* **TO DO**:
The line that contains "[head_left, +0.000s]" and all lines following it to the end of the data below: set these down exactly, and nothing besides.
[[ DATASET EXTRACT, beginning ]]
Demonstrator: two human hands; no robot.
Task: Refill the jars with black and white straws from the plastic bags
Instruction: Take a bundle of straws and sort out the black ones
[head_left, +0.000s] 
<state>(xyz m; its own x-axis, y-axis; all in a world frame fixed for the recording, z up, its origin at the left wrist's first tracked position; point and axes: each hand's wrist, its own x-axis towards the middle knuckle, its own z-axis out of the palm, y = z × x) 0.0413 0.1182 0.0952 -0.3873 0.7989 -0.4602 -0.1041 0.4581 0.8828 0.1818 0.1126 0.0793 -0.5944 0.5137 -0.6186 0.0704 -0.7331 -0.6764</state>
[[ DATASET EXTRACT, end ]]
* **TASK RESULT**:
[head_left, +0.000s] 
<state>(xyz m; its own x-axis, y-axis; all in a world frame fixed for the recording, z up, its origin at the left wrist's first tracked position; point and axes: each hand's wrist, its own x-axis towards the middle knuckle, its own z-axis out of the palm, y = z × x) 0.0413 0.1182 0.0952 -0.3873 0.7989 -0.4602 -0.1041 0.4581 0.8828 0.1818 0.1126 0.0793 -0.5944 0.5137 -0.6186 0.0704 -0.7331 -0.6764</state>

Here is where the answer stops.